WORK ITEM: When the line containing "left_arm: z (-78" appears in the data below, begin copying there and stop only after the line containing "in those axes".

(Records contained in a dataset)
◆ ◆ ◆ ◆
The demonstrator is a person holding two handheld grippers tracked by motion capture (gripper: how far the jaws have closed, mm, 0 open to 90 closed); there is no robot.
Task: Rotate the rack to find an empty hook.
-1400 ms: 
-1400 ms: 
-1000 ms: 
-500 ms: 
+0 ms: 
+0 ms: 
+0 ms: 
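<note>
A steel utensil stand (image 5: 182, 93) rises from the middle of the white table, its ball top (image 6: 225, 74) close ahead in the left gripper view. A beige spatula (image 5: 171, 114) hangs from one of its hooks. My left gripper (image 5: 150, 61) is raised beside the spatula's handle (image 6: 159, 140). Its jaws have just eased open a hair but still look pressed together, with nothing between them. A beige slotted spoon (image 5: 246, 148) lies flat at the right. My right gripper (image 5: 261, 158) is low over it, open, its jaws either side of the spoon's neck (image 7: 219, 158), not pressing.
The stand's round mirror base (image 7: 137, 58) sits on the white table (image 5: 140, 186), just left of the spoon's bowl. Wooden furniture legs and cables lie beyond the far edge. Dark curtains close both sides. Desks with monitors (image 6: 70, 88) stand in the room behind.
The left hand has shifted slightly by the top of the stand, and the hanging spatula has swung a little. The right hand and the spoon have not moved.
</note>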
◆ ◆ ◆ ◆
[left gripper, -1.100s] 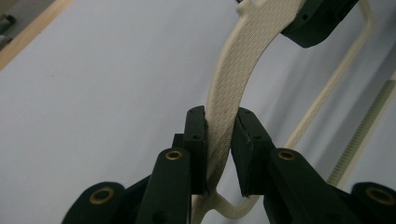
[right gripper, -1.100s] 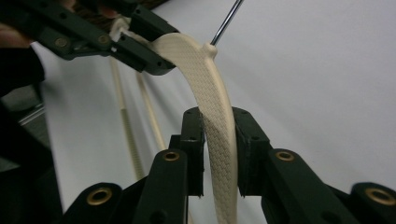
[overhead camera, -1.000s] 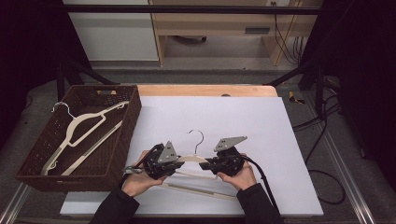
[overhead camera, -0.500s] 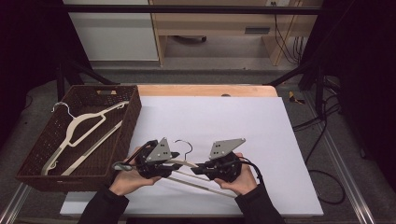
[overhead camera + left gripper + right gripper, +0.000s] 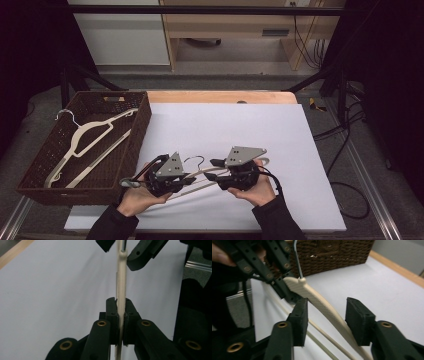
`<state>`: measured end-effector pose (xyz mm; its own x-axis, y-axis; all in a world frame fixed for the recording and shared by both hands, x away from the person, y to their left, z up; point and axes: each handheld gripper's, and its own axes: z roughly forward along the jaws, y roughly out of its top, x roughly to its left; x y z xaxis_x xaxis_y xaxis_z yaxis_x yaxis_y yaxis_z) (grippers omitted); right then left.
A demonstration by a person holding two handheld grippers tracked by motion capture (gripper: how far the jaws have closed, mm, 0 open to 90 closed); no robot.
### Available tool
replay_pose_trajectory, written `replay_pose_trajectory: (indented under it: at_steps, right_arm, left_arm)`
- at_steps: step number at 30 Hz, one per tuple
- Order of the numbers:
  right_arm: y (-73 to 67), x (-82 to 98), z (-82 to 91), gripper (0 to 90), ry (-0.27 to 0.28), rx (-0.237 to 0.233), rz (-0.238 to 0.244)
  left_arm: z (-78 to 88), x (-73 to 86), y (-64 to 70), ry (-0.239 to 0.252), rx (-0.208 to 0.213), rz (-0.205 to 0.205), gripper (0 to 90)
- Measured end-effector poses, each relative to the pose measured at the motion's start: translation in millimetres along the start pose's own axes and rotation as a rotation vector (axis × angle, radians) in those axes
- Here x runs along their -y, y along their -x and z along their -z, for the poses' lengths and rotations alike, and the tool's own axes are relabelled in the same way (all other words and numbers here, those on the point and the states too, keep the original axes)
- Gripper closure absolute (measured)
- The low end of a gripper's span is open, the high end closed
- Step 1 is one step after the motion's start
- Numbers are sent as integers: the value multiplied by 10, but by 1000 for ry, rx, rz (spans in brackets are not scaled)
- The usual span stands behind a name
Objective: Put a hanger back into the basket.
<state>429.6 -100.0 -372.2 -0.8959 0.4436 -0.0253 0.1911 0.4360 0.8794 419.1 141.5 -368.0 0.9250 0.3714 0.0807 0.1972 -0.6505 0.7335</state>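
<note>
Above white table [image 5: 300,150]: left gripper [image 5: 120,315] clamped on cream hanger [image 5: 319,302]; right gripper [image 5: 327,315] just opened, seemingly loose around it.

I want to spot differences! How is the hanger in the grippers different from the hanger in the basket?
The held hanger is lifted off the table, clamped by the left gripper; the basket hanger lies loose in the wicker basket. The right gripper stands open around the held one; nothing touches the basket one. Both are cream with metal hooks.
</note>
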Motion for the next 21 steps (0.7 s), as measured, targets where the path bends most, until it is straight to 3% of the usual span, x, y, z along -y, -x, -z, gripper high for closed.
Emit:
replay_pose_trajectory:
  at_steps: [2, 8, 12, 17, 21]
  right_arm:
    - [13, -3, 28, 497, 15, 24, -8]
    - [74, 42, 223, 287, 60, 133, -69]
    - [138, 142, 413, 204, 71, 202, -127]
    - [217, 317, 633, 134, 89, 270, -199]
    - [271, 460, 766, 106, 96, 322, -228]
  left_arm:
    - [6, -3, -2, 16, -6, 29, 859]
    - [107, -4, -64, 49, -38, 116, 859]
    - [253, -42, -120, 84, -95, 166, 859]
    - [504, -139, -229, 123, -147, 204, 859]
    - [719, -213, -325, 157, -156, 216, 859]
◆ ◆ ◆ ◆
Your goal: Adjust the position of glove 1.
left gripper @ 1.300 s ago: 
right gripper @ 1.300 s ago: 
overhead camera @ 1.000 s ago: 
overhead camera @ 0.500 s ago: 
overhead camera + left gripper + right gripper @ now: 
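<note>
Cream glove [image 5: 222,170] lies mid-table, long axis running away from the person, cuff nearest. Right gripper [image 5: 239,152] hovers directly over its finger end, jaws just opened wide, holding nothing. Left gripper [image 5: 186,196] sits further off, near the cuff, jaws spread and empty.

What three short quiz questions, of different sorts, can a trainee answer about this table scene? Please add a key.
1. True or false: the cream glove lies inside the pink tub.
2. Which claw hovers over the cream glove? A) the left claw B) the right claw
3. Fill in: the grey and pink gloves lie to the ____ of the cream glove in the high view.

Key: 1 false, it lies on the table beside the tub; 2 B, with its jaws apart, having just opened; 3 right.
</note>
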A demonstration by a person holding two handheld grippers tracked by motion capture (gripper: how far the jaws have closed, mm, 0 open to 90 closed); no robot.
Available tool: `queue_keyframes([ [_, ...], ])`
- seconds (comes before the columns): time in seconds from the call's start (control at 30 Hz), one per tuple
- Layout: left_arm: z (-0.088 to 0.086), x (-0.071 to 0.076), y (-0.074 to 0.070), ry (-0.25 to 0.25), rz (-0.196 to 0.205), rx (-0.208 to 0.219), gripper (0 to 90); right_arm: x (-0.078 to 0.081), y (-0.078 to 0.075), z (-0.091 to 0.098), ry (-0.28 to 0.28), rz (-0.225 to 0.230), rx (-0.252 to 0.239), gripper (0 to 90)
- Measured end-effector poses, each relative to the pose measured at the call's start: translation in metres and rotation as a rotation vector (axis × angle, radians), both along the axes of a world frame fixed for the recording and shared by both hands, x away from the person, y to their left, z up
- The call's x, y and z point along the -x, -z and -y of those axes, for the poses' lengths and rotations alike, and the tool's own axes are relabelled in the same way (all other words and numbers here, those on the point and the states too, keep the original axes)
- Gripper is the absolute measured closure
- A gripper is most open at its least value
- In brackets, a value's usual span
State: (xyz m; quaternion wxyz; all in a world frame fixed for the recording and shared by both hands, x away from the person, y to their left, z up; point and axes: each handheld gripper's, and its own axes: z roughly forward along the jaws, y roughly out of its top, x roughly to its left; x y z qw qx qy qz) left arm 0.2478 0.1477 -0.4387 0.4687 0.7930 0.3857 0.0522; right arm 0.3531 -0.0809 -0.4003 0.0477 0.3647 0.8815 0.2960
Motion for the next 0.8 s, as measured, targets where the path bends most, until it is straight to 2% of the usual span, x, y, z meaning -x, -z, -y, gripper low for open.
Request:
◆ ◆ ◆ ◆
WRITTEN ANSWER:
  left_arm: z (-78 to 88), x (-73 to 86), y (-64 to 70), ry (-0.239 to 0.252), rx (-0.208 to 0.213), rz (-0.205 to 0.205), gripper (0 to 90)
- Measured end-effector poses, each relative to the pose measured at the motion's start: translation in millimetres along the start pose's own axes and rotation as a rotation vector (axis × angle, radians) in those axes

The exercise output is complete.